What is required — Keeping every character in place, output all the data.

Given material —
•••••

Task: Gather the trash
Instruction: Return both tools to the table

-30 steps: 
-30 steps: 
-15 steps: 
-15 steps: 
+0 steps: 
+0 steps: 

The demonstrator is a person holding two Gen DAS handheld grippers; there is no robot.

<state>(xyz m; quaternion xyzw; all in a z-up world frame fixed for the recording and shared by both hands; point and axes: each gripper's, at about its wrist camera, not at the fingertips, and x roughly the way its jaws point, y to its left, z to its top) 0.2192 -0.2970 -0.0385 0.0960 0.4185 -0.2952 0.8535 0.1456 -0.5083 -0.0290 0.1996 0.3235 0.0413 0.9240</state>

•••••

Solution —
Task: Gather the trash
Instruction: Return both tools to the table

-30 steps: 
-30 steps: 
-15 steps: 
-15 steps: 
+0 steps: 
+0 steps: 

The demonstrator is a person holding two Gen DAS handheld grippers; there is no robot.

<state>(xyz m; quaternion xyzw; all in a z-up world frame fixed for the recording and shared by both hands; point and axes: each gripper's, at about its wrist camera, not at the fingertips, and x roughly the way its jaws point, y to its left, z to its top) 0.2192 -0.2970 -0.0385 0.0960 0.4185 -0.2952 0.8535 0.1456 -0.5083 -0.0290 0.1996 0.3235 0.0413 0.9240</state>

This output is complete, so the exercise is closed.